What is being asked
Retype the listing found below exactly, but leave out each picture.
[Opening Data section section]
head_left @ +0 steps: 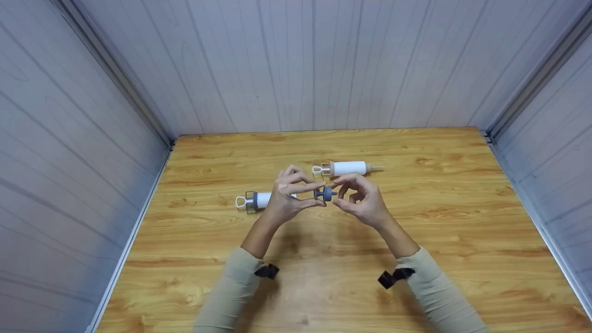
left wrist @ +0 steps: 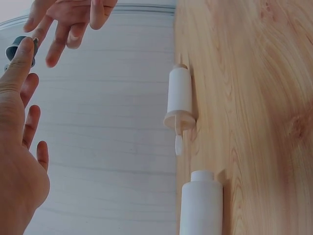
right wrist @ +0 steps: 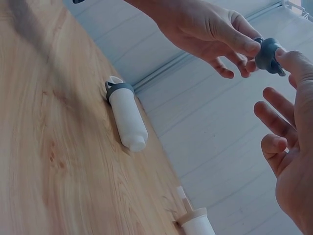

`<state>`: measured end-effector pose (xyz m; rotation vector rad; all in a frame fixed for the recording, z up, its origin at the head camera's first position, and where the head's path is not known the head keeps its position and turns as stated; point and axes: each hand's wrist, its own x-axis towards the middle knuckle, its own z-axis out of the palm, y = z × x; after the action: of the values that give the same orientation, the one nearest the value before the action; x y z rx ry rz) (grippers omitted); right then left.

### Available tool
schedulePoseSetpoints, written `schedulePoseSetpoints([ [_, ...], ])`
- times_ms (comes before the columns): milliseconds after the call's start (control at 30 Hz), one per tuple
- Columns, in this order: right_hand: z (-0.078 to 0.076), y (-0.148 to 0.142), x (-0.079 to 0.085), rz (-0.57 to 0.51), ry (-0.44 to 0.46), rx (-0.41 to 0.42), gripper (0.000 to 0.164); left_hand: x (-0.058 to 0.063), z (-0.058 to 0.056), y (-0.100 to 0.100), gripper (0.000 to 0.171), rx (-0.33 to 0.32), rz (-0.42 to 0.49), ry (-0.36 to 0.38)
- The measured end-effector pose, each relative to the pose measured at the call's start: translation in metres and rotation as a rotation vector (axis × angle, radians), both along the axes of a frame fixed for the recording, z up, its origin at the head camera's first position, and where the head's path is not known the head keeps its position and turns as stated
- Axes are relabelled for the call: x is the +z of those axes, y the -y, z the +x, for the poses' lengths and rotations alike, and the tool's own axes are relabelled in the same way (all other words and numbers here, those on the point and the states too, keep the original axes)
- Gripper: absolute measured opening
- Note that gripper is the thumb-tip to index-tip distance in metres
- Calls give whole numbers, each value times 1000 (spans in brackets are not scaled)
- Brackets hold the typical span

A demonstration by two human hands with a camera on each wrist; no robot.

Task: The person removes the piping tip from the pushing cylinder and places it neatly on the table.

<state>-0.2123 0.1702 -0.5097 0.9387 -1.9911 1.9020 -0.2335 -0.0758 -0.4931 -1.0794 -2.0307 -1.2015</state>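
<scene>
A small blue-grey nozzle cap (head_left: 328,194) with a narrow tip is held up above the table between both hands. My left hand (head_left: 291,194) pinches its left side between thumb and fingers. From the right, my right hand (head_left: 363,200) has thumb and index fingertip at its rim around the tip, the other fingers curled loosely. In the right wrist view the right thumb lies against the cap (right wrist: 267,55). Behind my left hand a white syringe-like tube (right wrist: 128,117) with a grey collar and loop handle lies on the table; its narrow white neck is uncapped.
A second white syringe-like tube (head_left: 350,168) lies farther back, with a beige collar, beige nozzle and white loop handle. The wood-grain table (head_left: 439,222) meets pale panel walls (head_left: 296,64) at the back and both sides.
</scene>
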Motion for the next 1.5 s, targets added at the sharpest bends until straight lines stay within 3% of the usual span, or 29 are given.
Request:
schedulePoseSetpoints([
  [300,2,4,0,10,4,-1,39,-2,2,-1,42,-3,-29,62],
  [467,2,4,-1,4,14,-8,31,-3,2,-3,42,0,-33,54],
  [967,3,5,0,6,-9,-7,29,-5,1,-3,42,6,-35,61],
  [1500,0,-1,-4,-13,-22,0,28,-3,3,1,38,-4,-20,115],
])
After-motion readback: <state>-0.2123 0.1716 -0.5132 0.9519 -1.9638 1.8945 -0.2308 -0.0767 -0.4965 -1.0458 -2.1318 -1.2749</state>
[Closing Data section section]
Answer to this problem
head_left @ +0 steps: 
left wrist @ +0 steps: 
right wrist @ +0 steps: 

`<state>`: measured end-effector pose (xyz m; rotation vector rad; all in a frame fixed for the recording, z up, its origin at the head camera's first position, and where the head's path is not known the head keeps its position and turns as stated; point and axes: each hand's wrist, its own x-axis towards the middle knuckle, its own z-axis out of the palm, y = z × x; after the action: of the values that give the same orientation, the one nearest the value before the action; x y z rx ry rz) (grippers omitted); right then left.

### Available tool
schedulePoseSetpoints, written `schedulePoseSetpoints([ [_, ...], ])`
- times_ms (comes before the columns): milliseconds after the call's start (control at 30 Hz), one per tuple
- Columns, in this order: right_hand: z (-0.078 to 0.076), y (-0.148 to 0.142), x (-0.079 to 0.085), rz (-0.57 to 0.51), ry (-0.44 to 0.46), rx (-0.41 to 0.42), gripper (0.000 to 0.164); left_hand: x (-0.058 to 0.063), z (-0.058 to 0.056), y (-0.100 to 0.100), gripper (0.000 to 0.171), rx (-0.33 to 0.32), rz (-0.42 to 0.49), ry (-0.36 to 0.38)
- The measured end-effector pose, each relative to the pose measured at the call's start: translation in metres and rotation as a rotation vector (axis × angle, radians), both along the axes of a frame fixed for the recording, z up, its origin at the head camera's first position, and where the head's path is not known the head keeps its position and turns as stated
- Axes are relabelled for the call: x is the +z of those axes, y the -y, z the +x, for the poses' lengths and rotations alike, and the tool's own axes are relabelled in the same way (all other words and numbers here, those on the point and the states too, keep the original axes)
- Gripper: absolute measured opening
- Note that gripper is the thumb-tip to index-tip distance in metres
- Calls give whole numbers, each value times 1000 (spans in brackets are not scaled)
- Brackets hold the typical span

A demonstration by two human hands with a camera on each wrist; no robot.

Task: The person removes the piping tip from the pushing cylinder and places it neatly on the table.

<state>-0.2123 0.1702 -0.5097 0.9387 -1.9911 1.9020 -0.2335 -0.0758 -0.4931 -1.0794 -2.0307 -1.2015</state>
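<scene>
A small blue-grey nozzle cap (head_left: 328,194) with a narrow tip is held up above the table between both hands. My left hand (head_left: 291,194) pinches its left side between thumb and fingers. From the right, my right hand (head_left: 363,200) has thumb and index fingertip at its rim around the tip, the other fingers curled loosely. In the right wrist view the right thumb lies against the cap (right wrist: 267,55). Behind my left hand a white syringe-like tube (right wrist: 128,117) with a grey collar and loop handle lies on the table; its narrow white neck is uncapped.
A second white syringe-like tube (head_left: 350,168) lies farther back, with a beige collar, beige nozzle and white loop handle. The wood-grain table (head_left: 439,222) meets pale panel walls (head_left: 296,64) at the back and both sides.
</scene>
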Motion for the next 1.5 s, targets added at the sharpest bends until straight lines stay within 3% of the usual span, or 29 are given.
Request:
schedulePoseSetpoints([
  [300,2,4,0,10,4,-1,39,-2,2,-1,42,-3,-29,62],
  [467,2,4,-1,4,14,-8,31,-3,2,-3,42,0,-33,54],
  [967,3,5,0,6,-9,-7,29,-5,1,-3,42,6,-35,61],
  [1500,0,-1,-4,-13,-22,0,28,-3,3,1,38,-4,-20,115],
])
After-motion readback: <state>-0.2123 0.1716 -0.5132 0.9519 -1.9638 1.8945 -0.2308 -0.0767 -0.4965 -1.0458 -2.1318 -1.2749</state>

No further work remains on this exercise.